• **WHAT IS REQUIRED**: Beneath this instruction is a listing. Transcribe from it only the stretch from the line with "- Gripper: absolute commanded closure" through the line with "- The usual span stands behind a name", both end lines included, exactly as written.
[SUPPLIED ENTRIES — start]
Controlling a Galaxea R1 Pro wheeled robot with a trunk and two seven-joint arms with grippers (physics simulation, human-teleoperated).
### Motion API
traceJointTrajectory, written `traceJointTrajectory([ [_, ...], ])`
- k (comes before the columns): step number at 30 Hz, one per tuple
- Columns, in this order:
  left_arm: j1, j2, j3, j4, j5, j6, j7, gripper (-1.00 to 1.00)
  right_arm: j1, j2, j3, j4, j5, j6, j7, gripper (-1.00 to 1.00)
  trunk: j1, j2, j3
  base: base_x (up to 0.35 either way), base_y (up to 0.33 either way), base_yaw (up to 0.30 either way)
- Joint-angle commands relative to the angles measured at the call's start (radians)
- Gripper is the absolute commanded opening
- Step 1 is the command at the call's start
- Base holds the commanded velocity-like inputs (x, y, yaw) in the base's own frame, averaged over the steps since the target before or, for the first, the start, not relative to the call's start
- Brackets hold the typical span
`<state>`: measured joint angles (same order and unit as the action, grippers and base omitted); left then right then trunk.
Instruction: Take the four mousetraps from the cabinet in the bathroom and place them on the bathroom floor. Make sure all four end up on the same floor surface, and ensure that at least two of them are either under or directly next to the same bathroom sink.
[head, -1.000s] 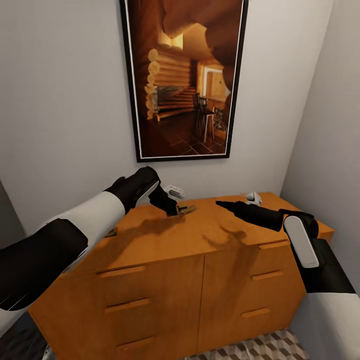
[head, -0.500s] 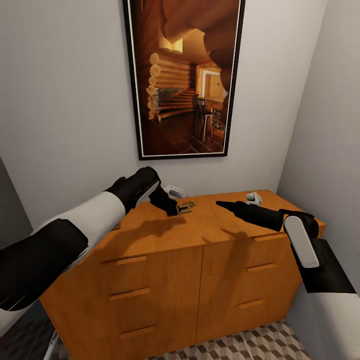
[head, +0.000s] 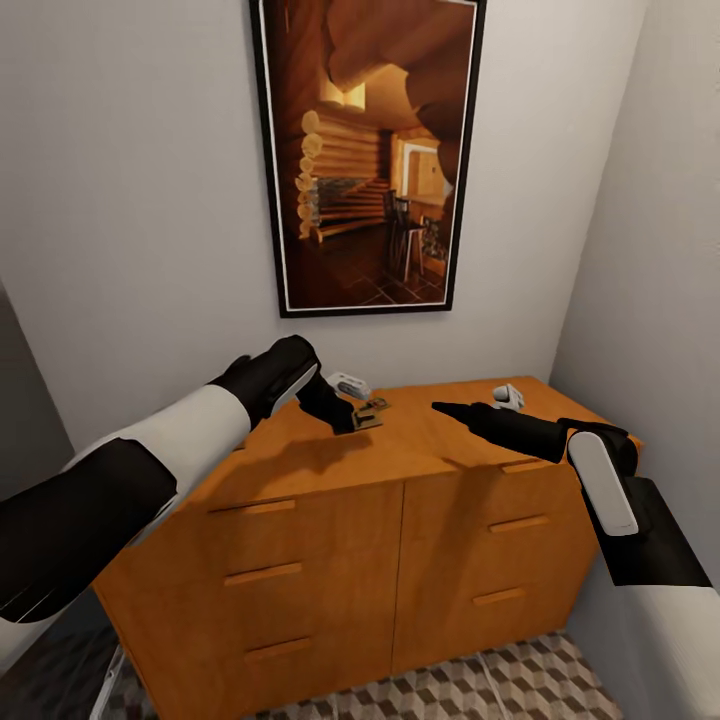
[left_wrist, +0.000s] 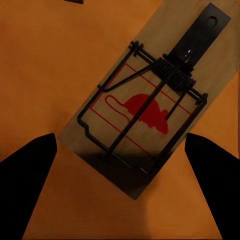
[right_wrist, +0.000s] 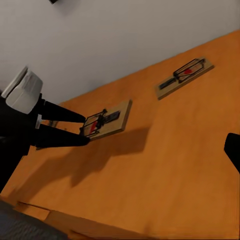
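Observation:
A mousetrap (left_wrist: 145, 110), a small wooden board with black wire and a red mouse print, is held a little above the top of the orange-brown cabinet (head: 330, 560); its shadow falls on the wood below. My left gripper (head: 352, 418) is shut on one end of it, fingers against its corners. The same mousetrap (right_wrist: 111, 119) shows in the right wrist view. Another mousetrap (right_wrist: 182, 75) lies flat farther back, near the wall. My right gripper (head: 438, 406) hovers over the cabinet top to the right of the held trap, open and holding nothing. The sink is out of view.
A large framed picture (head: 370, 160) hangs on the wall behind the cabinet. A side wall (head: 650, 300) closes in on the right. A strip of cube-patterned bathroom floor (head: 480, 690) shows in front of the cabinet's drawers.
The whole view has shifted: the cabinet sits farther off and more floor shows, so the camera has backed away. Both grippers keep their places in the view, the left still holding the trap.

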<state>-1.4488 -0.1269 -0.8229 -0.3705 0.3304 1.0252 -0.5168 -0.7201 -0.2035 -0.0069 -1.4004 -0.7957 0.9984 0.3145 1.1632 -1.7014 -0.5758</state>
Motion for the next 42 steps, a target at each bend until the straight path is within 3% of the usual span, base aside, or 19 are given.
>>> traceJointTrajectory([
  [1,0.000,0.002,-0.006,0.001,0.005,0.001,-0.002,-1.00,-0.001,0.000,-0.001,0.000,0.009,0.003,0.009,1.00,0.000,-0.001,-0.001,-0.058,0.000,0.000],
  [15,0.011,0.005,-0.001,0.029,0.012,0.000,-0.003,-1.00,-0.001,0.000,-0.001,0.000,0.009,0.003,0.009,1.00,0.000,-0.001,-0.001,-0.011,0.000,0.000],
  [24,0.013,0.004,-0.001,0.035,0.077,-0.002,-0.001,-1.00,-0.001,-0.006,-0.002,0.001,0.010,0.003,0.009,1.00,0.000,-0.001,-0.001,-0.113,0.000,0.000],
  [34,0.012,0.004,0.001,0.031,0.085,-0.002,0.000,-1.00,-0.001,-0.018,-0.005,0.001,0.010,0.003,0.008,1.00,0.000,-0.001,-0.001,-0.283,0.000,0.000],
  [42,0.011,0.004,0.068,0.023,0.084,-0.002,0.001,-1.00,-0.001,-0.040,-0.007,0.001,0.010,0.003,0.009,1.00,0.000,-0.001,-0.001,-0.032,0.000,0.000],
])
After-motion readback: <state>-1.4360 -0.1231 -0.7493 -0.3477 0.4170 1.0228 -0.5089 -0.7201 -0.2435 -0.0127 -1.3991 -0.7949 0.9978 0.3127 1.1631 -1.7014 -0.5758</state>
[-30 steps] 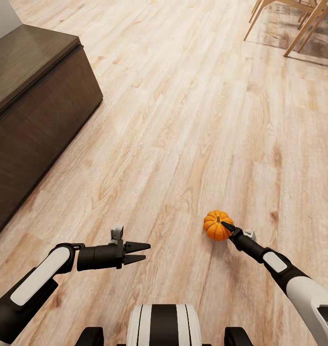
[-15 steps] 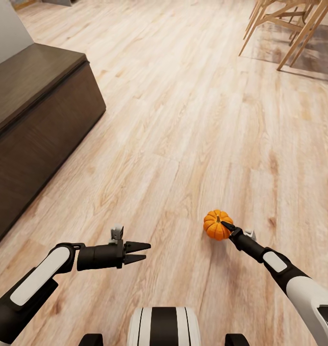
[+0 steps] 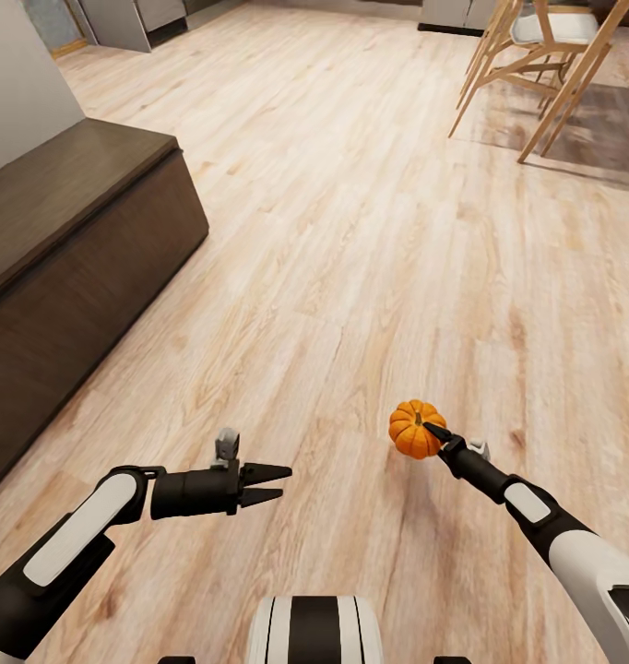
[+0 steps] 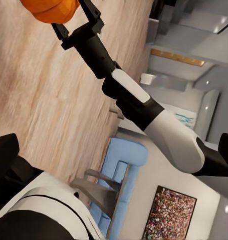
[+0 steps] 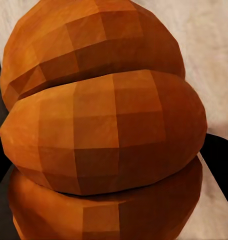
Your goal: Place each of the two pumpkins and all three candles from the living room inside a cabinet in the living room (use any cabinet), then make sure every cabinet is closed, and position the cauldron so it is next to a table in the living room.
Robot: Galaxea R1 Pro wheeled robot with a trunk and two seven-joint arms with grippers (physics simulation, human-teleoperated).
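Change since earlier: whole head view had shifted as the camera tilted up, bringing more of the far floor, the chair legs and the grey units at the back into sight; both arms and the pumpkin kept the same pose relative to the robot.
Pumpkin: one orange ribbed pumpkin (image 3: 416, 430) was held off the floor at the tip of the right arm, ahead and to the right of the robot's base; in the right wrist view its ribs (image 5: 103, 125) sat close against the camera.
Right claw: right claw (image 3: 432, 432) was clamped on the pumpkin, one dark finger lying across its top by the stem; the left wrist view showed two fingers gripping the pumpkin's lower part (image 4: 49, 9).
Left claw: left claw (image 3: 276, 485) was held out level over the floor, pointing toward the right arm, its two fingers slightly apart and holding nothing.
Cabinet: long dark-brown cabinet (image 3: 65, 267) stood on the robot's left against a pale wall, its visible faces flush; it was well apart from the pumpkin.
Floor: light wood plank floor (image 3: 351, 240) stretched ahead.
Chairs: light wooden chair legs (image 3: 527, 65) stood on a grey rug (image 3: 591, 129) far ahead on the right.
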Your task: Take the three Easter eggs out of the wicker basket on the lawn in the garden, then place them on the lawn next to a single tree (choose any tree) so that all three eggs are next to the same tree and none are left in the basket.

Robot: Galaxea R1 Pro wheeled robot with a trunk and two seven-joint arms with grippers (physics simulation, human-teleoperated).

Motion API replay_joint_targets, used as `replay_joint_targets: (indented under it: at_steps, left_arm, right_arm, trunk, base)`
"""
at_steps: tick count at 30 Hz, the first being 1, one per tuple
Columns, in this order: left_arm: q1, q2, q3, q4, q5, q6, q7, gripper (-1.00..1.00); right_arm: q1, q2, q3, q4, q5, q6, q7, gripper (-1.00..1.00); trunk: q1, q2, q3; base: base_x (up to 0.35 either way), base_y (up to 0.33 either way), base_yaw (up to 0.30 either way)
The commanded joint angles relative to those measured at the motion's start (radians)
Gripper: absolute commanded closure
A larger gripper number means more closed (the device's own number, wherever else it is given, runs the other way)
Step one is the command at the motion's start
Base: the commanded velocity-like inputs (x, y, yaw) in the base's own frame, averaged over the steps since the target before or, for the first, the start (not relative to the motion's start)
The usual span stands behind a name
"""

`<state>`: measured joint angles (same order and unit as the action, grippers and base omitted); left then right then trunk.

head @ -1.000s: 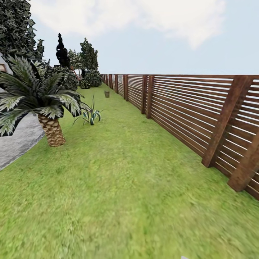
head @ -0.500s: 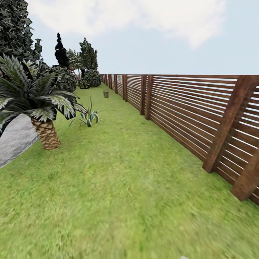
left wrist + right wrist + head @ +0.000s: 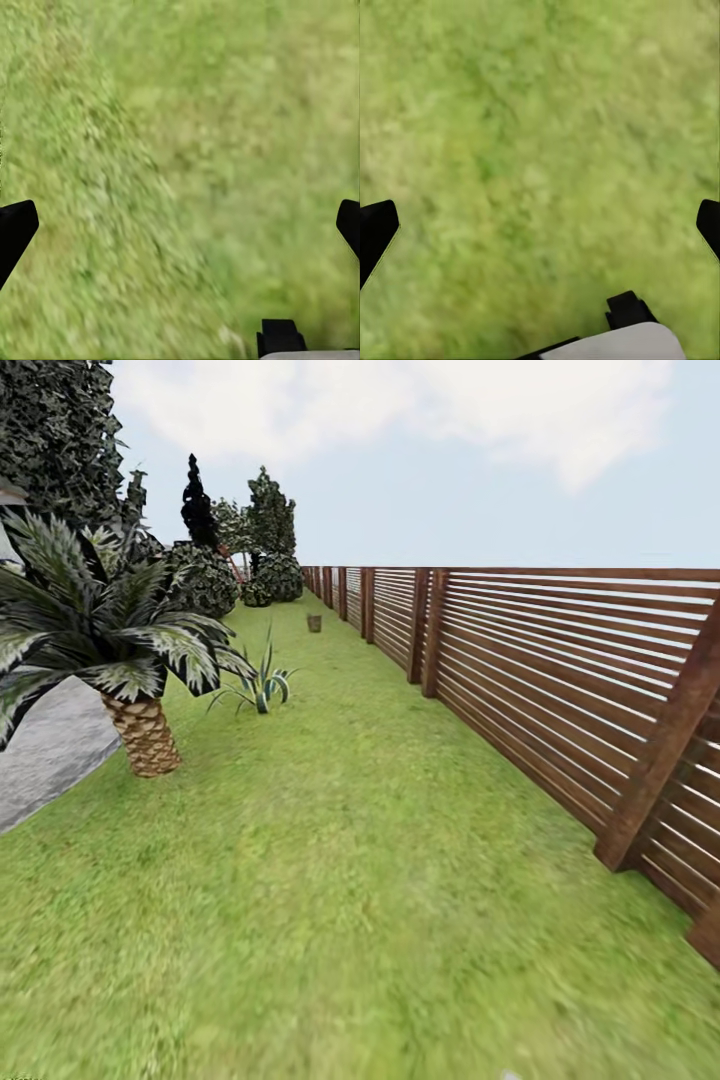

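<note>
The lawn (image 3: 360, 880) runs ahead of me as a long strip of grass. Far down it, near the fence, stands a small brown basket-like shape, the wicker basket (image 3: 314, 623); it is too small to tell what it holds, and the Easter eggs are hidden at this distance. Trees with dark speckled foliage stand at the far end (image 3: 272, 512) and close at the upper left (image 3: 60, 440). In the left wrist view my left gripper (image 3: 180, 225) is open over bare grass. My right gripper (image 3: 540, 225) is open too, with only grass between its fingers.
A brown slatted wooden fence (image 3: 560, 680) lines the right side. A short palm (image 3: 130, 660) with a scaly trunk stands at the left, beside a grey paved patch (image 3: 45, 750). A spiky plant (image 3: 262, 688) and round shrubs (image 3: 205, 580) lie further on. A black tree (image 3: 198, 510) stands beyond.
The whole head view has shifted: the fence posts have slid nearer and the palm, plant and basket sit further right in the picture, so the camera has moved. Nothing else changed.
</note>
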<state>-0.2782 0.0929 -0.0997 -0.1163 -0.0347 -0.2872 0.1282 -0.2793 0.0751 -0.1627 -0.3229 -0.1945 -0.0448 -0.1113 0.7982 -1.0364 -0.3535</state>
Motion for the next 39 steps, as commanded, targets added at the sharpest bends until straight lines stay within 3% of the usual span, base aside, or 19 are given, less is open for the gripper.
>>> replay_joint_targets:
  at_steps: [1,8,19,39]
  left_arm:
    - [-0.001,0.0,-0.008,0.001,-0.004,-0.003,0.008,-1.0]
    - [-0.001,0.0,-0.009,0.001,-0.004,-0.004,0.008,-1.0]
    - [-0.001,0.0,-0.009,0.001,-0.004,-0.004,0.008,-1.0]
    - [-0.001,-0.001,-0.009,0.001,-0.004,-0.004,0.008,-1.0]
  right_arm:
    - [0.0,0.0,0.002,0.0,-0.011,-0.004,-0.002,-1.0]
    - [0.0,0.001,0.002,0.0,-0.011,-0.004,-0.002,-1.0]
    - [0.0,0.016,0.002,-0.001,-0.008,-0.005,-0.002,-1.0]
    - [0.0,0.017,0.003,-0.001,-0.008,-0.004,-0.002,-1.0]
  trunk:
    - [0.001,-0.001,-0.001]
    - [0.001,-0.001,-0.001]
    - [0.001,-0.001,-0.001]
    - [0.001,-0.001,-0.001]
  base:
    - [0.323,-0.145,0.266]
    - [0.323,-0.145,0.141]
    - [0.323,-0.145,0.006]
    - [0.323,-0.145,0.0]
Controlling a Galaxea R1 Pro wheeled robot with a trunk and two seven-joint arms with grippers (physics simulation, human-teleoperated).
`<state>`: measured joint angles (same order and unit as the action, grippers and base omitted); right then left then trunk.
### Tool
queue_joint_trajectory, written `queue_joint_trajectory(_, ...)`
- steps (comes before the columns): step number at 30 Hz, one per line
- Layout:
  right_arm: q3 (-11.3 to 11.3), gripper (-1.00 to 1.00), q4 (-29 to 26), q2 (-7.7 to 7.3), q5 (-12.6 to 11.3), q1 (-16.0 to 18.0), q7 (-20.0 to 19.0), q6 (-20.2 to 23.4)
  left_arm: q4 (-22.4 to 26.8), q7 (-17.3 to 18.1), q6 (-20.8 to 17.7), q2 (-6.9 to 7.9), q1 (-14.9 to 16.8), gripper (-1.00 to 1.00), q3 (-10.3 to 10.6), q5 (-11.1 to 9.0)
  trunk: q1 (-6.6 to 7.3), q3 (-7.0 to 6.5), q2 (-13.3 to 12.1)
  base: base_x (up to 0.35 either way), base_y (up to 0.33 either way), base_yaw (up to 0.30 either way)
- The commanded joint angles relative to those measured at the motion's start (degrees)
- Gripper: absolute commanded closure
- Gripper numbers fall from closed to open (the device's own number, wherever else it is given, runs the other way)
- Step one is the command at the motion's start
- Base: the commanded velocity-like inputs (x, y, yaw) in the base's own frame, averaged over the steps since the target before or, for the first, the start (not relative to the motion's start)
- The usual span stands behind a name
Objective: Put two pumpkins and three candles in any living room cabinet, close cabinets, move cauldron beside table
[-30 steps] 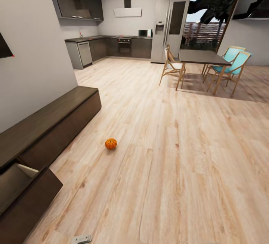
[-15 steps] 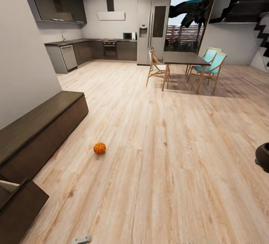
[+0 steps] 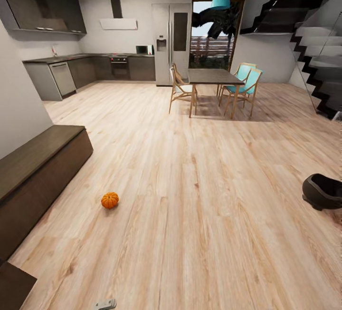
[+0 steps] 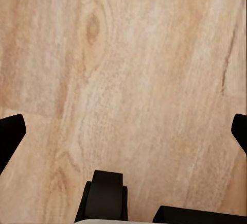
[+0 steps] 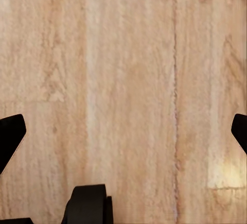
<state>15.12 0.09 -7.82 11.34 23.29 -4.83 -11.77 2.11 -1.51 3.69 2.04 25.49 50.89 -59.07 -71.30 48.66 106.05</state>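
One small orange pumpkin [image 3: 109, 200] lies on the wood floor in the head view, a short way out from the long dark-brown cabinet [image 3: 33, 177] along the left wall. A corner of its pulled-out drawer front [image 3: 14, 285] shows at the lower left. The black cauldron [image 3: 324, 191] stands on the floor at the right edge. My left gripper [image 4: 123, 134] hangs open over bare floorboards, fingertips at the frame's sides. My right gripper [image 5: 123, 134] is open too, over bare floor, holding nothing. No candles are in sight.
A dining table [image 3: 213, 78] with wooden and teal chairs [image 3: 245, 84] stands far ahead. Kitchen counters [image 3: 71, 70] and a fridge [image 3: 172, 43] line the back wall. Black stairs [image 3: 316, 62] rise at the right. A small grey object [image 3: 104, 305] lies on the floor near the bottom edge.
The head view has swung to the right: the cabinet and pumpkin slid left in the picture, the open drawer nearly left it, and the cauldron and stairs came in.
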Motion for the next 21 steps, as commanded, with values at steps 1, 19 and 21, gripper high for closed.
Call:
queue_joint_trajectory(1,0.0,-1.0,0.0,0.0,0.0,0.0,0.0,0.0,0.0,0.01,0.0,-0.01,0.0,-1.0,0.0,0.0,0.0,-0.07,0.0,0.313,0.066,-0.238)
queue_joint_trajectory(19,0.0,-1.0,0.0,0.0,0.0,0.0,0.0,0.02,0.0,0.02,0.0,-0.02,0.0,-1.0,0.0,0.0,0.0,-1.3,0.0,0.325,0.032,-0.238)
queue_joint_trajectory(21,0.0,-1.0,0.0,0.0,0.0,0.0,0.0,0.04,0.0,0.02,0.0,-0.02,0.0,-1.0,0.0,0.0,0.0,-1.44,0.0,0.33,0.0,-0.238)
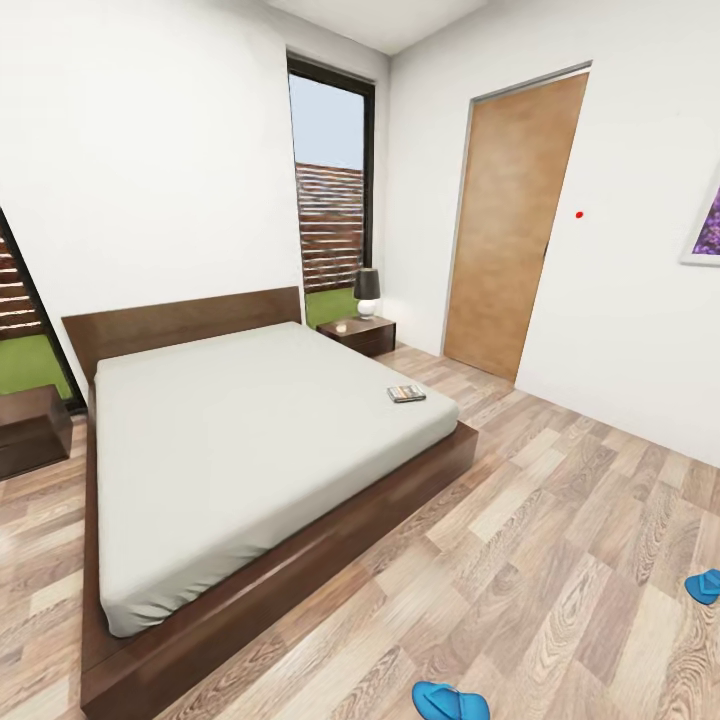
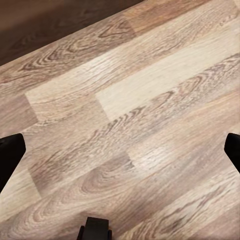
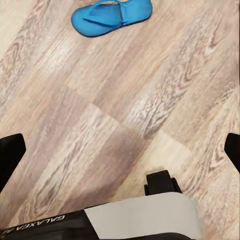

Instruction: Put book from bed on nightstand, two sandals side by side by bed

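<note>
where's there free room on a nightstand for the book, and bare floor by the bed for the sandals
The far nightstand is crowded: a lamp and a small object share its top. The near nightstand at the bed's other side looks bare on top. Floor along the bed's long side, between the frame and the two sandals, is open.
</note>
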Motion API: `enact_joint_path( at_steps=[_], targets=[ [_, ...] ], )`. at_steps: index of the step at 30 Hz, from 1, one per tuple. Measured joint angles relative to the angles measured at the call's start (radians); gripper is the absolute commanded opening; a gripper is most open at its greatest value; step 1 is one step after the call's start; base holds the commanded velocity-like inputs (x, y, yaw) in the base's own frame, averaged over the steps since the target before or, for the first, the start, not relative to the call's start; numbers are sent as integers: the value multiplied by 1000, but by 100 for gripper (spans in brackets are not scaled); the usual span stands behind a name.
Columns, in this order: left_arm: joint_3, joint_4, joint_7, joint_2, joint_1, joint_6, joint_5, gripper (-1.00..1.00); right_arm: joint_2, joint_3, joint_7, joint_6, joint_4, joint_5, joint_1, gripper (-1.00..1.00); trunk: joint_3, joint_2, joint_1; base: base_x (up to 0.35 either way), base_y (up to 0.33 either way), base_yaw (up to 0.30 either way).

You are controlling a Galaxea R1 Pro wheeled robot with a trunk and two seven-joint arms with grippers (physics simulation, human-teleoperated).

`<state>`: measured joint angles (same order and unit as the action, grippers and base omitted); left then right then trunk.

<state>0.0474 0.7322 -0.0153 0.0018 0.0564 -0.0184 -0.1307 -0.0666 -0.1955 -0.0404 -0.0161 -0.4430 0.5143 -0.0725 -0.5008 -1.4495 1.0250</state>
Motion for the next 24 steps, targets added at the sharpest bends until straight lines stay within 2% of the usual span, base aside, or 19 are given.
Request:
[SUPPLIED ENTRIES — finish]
• **RESULT**:
- Gripper: absolute commanded closure
- Gripper numbers fall from closed to open (the device's own number, wherever else it is given, runs the other way)
- Step one is the command at the motion's start
- Base: the commanded velocity-like inputs (x, y, yaw) in the base's own frame, averaged over the steps since the target before or, for the first, the start (not relative to the motion's start)
- The usual span stands behind a name

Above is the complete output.